### Work to complete
Only some lines are wanted. Transcribe, exactly, the lines below from the line with "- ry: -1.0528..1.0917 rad" up to and including the line with "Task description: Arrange".

### Source data

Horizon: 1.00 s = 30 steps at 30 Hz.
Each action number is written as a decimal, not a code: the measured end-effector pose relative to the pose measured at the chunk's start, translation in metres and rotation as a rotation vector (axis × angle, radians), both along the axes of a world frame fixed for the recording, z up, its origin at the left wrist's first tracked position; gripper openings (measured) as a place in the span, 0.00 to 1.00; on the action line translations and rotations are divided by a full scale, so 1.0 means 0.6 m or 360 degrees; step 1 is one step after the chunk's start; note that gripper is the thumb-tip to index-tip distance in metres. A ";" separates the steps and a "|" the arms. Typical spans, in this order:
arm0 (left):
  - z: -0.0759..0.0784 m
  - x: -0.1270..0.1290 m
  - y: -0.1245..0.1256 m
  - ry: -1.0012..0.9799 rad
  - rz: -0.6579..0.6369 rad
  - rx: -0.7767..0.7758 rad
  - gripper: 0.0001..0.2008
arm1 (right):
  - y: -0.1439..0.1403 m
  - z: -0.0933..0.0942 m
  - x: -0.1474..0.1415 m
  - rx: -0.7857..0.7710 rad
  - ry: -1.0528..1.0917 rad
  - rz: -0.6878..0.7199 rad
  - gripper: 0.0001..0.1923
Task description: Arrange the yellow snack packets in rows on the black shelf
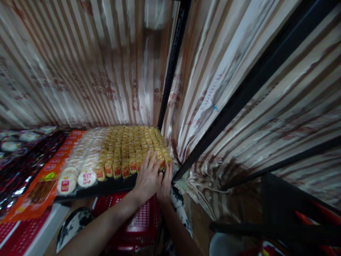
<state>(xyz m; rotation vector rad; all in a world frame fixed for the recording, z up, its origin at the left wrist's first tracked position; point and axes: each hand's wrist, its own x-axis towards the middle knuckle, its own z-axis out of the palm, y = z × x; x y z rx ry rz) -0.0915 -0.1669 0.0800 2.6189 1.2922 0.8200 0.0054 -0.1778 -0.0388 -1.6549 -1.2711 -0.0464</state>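
Rows of small yellow-wrapped snack packs (130,142) stand tightly lined up on a black shelf (106,188) before me. My left hand (147,176) lies on the front packs near the right end, its fingers stretched forward and slightly apart. Close beside it, my right hand (164,183) rests against the packs at the right front corner with fingers extended. The two hands nearly meet at the thumbs. What lies under the palms is hidden. Left of the yellow packs are columns of round white wrapped biscuits (87,178) with red labels.
An orange snack package (44,188) and dark shiny packages (23,170) lie further left. Red plastic baskets (142,220) sit below the shelf. A black upright post (172,67) and a slanting black bar (239,85) stand before striped curtain-like sheeting (106,64).
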 end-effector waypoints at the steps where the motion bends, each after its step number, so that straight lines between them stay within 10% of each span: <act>1: -0.024 0.006 0.014 0.0103 0.0031 -0.0033 0.21 | 0.005 0.002 0.000 0.0001 0.0033 -0.0031 0.27; 7: -0.099 0.023 0.059 0.0406 0.0087 0.0057 0.24 | 0.036 -0.004 0.006 -0.0035 0.0002 -0.0127 0.28; 16: -0.097 0.019 0.075 0.0394 0.0022 0.0066 0.22 | 0.059 -0.020 0.000 -0.0022 -0.0123 -0.0180 0.32; 25: -0.042 0.062 0.142 0.0460 0.0076 -0.0156 0.25 | 0.059 -0.026 -0.003 0.0083 -0.0166 -0.0262 0.29; 30: -0.061 0.078 0.161 0.0568 0.0089 -0.0347 0.27 | 0.056 -0.022 -0.003 0.0075 -0.0175 -0.0244 0.29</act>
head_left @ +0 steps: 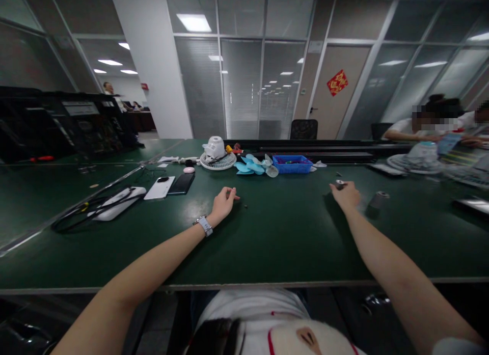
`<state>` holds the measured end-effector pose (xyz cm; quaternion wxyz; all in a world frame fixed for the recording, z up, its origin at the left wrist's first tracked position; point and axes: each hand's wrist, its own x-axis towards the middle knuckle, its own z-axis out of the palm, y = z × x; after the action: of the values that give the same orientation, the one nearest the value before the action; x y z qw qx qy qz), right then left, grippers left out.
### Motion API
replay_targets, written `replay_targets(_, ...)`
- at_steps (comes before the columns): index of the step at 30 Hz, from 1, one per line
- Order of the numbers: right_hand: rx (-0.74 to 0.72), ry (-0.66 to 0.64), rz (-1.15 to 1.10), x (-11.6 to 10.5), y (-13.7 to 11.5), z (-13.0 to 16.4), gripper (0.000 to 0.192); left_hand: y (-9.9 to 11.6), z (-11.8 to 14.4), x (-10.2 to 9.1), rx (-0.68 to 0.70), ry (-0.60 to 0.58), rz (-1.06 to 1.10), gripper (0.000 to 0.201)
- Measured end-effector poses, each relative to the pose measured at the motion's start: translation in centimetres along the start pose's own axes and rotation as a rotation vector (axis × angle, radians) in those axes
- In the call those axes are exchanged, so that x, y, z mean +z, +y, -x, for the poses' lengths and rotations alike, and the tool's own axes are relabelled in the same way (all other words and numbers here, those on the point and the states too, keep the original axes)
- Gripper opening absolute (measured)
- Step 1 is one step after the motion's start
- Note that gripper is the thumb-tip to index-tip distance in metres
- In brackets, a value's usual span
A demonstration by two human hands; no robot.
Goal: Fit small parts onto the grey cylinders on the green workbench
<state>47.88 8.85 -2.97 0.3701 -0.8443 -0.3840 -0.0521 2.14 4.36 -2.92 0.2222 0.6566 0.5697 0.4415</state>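
My left hand (pixel 222 203), a watch on its wrist, rests on the dark green table (pixel 267 243) with fingertips pinched together near a tiny dark speck (pixel 245 206); whether it holds anything I cannot tell. My right hand (pixel 346 194) is stretched forward and closed around a small dark and silver object (pixel 339 184). A small grey cylinder (pixel 377 198) stands just right of that hand. Further back lie a white fan housing on its round grille (pixel 216 154), light blue fan blades (pixel 252 166) and a blue tray (pixel 292 164).
Two phones (pixel 170 186), a white device with black cables (pixel 114 202) and a pink disc (pixel 188 169) lie at left. Black racks (pixel 76 123) stand far left. Other people sit at the right end of the table with another fan (pixel 416 159).
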Motion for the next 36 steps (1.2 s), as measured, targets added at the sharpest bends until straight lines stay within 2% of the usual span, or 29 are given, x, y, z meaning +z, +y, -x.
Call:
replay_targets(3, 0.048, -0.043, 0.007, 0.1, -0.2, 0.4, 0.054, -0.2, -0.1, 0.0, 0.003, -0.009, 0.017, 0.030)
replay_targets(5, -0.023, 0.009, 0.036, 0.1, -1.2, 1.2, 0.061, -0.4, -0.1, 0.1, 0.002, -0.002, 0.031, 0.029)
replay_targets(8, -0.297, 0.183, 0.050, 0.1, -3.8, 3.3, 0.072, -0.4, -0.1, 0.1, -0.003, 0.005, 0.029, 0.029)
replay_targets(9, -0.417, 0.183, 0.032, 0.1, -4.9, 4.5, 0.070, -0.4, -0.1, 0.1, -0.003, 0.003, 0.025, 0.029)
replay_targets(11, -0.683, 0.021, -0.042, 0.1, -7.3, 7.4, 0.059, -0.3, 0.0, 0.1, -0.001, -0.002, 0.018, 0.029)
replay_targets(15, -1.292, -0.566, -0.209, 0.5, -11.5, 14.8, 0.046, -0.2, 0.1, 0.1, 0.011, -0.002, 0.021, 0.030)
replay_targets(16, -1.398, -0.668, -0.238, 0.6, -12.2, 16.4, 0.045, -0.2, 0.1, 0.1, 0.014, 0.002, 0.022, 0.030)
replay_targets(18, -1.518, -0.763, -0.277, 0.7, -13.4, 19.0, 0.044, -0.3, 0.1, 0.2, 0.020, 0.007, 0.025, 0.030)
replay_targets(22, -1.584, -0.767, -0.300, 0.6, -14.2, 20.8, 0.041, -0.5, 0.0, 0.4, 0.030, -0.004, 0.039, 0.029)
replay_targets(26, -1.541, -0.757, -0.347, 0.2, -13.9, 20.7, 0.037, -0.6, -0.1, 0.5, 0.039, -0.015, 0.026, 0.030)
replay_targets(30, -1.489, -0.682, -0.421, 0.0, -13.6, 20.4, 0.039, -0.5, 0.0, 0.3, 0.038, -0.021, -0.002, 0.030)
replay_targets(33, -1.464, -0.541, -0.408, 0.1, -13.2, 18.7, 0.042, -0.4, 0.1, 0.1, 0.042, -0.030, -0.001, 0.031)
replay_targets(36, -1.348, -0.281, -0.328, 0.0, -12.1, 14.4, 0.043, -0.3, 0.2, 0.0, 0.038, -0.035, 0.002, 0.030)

### Solution to this problem
  - ry: -1.0528..1.0917 rad
  - rz: -0.6878..0.7199 rad
  - gripper: 0.0001..0.1923
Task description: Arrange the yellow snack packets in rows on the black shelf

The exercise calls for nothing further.